Hujan memejamkan mata erat. Mengulang doa yang sama dalam hati. Semoga tidak ada siswi yang memergoki mereka bertiga di sana terlebih menyadari jinjingan yang mereka bertiga bawa. Sebuah goodiebag polos berwarna dongker. Itu akan sangat mencurigakan tentunya. Bus masih belum juga tiba. Sepertinya mereka benar-benar datang terlalu pagi.... atau siswa lain memilih datang ke sekolah sendiri tanpa menunggu jemputan? Angin berembus pelan. Menerpa wajah dengan begitu lembut. Bersamaan dengan terbukanya kedua bola mata Hujan yang sejak tadi terpejam kuat, tiga siluet tubuh remaja lain terlihat. Berjalan bersisian menuju halte bus sekolah. Entahlah. Apa sekarang Hujan harus merasa beruntung atau malang saat melihat Karang, Samudra dan Sangkala yang memergokinya menunggu bus bertiga dengan Badai dan Bara tentu dengan jinjingan yang sama.

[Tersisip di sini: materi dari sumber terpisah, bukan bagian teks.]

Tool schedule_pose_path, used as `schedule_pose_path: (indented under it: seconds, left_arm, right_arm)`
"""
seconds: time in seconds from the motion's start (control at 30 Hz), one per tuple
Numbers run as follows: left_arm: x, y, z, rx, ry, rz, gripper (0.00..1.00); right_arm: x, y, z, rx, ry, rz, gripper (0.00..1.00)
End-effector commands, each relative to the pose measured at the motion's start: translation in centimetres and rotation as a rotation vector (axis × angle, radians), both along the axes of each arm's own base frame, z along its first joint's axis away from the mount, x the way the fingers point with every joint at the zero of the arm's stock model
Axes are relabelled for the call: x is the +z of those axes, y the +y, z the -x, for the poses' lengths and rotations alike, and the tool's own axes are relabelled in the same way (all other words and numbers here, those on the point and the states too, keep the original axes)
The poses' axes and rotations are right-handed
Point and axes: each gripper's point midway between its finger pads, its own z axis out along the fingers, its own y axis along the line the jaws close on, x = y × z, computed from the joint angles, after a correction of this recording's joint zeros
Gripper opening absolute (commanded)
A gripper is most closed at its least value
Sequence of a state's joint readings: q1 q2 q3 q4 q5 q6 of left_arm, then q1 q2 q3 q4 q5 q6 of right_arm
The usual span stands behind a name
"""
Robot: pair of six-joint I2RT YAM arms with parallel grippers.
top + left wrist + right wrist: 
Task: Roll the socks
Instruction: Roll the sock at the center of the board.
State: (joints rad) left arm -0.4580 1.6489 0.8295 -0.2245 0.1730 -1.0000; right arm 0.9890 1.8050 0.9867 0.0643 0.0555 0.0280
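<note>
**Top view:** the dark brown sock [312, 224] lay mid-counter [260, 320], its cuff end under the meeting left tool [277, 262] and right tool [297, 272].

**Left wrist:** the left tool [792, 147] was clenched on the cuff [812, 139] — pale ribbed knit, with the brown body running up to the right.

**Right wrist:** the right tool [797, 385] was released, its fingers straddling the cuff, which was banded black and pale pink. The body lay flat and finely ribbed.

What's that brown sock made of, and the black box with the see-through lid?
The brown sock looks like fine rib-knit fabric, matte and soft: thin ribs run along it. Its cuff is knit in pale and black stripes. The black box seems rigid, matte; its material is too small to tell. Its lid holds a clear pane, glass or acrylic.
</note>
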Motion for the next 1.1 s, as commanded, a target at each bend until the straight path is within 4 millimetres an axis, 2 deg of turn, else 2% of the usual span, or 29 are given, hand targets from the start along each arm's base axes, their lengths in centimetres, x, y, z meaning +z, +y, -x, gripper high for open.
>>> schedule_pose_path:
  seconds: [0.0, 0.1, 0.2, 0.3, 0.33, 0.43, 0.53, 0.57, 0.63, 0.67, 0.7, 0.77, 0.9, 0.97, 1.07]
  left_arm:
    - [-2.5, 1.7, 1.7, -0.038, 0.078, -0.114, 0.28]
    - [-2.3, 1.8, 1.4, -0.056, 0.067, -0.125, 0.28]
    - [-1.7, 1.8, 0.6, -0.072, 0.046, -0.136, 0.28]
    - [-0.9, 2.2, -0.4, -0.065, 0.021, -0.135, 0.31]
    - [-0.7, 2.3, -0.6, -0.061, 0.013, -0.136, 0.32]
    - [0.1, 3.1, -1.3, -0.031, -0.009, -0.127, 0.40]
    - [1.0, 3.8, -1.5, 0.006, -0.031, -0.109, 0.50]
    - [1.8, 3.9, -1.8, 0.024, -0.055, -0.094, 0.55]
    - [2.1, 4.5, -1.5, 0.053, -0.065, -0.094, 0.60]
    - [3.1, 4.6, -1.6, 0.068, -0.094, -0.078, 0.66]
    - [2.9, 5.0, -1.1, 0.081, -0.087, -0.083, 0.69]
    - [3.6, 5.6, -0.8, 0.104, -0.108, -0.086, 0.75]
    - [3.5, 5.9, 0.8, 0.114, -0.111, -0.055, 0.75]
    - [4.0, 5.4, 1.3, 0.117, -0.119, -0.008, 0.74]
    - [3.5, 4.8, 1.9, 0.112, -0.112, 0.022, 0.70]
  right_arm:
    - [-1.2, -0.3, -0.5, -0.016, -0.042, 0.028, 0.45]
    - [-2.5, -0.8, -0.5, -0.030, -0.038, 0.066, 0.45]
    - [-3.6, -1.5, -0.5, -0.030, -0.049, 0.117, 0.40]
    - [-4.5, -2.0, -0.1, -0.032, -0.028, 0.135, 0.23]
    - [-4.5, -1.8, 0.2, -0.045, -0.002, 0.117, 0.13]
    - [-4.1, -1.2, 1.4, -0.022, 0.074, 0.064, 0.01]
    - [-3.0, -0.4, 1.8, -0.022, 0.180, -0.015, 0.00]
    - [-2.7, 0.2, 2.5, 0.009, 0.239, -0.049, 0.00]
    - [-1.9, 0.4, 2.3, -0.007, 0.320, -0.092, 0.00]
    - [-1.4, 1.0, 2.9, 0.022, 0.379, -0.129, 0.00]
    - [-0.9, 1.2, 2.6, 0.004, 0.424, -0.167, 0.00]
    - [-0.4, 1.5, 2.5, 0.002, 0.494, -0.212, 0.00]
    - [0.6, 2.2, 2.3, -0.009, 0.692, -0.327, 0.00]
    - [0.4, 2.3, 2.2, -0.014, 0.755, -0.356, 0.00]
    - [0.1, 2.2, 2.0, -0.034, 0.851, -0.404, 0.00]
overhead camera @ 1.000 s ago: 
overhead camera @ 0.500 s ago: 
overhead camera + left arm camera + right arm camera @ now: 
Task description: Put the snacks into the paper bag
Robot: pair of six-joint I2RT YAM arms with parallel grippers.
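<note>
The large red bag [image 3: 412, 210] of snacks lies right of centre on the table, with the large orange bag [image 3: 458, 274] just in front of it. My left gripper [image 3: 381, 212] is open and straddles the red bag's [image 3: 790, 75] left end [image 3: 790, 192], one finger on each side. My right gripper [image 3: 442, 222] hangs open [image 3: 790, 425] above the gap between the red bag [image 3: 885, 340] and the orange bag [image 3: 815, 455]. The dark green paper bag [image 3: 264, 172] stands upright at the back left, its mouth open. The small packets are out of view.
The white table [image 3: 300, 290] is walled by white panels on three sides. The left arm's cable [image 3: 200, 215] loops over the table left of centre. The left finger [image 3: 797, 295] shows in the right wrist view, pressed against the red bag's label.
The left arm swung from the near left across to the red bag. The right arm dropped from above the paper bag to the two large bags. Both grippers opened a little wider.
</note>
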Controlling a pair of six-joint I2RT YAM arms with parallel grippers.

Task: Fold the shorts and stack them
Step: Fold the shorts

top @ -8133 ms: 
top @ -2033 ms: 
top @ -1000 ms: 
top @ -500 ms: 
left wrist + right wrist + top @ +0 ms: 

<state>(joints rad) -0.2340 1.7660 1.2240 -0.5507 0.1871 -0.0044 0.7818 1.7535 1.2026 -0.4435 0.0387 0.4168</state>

Karang bukan tipe orang yang suka mengurusi masalah orang lain. Tapi Karang adalah tipe pendengar yang baik. Karang lebih terlihat acuh tak acuh meski sebenarnya dia perhatian dengan caranya sendiri. Hujan meruntuki diri. Setelah kemarin dua siswa Swargaloka memergokinya di toko buku bersama Bara dan Badai sekarang giliran tiga orang itu yang mendapatinya tengah bersama Bara dan Badai.

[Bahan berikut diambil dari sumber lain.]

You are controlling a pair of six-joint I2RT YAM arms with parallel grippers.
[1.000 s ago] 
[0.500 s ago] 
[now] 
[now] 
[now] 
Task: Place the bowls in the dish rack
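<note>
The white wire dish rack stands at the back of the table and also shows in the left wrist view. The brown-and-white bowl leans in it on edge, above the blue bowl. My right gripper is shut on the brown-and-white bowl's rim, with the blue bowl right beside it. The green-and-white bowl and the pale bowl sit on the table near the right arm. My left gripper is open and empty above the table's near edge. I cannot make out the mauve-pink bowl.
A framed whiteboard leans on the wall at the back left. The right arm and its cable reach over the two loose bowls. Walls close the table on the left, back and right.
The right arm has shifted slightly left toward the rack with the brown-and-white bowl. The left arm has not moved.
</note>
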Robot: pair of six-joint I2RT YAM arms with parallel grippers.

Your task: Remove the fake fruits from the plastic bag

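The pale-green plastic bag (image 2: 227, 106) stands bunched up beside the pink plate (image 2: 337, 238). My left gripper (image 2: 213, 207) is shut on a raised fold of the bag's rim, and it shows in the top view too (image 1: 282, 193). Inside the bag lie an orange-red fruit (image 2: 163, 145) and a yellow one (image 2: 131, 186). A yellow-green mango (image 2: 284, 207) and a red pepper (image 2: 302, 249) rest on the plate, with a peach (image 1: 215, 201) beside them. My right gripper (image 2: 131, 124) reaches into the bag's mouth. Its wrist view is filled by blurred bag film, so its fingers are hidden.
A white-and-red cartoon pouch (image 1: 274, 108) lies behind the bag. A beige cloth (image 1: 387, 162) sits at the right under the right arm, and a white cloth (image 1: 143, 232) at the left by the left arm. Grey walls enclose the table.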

Kedua alis Karang terangkat saat ia melihat Hujan bersama Badai dan Bara. Terlihat akrab duduk bersisian. Tapi gadis remaja itu sama sekali tidak mengeluarkan sepatah katapun. Karang sepertinya lebih tertarik melemparkan jaket dipundaknya tepat menuju wajah Sangkala daripada membahas keberadaan Hujan yang diampit dua siswa Swargaloka.

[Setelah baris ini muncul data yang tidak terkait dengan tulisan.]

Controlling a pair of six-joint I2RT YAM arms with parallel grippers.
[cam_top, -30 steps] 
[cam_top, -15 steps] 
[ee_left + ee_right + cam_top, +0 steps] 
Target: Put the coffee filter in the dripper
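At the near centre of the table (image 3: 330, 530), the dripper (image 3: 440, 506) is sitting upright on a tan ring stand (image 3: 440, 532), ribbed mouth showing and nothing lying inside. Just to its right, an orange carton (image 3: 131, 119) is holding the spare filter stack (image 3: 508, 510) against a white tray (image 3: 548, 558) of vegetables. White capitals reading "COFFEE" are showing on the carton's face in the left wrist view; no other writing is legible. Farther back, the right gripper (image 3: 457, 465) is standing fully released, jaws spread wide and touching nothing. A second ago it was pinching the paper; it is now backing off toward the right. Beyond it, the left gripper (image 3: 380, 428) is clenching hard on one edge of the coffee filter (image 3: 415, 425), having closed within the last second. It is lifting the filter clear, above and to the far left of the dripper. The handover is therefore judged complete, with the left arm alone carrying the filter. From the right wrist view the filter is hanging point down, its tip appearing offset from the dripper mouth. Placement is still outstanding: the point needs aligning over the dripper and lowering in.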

"Sama-sama." Kata Sangkala datar tanpa merubah mimik wajahnya. Karang mengendikkan bahu. Dengan cueknya duduk  satu bangku  di samping Bara, menyisakan satu bangku yang bersisian dekat Bara -Hujan duduk di tengah-tengah Bara dan Badai- dan mulai membuka bekal yang ia bawa dari rumah namun belum sempat ia makan.

"Kalian mau?" Bara berjengit. Tak menyangka akan ditawari makanan oleh Karang. Hujan mendesah pelan. Entahlah. Karang bahkan tidak mengatakan apa pun semenjak tiba. Hujan benar-benar tidak mengerti apa yang harus ia lakukan saat ini. Karang kembali mengendikkan bahu saat tidak mendapatkan jawaban apa pun dari tiga sosok yang ia tawari. Setelah merasa selesai dengan formalitas yang ia lakukan, Karang segera mengambil sendok dari tempat nasinya. Menyuapkan sesendok penuh omelet ke dalam mulutnya tanpa merasa canggung sedikit pun. Mengabaikan tatapan yang dilayangkan Samudra padanya, Karang lebih memilih makan dengan tenang. Omelet buatan ibunya memang selalu seenak ini. Bus belum juga tiba. Padahal sudah hampir setengah delapan pagi.

Saat omelet dalam kotak bekalnya sudah tak bersisa padahal perutnya masih meronta minta diisi, Karang berjalan mendekati Sangkala. Dengan kurang ajar membuka tas punggung Sangkala dan mengeluarkan kotak bekal yang sama dengan miliknya dari dalam tas punggung pemuda itu.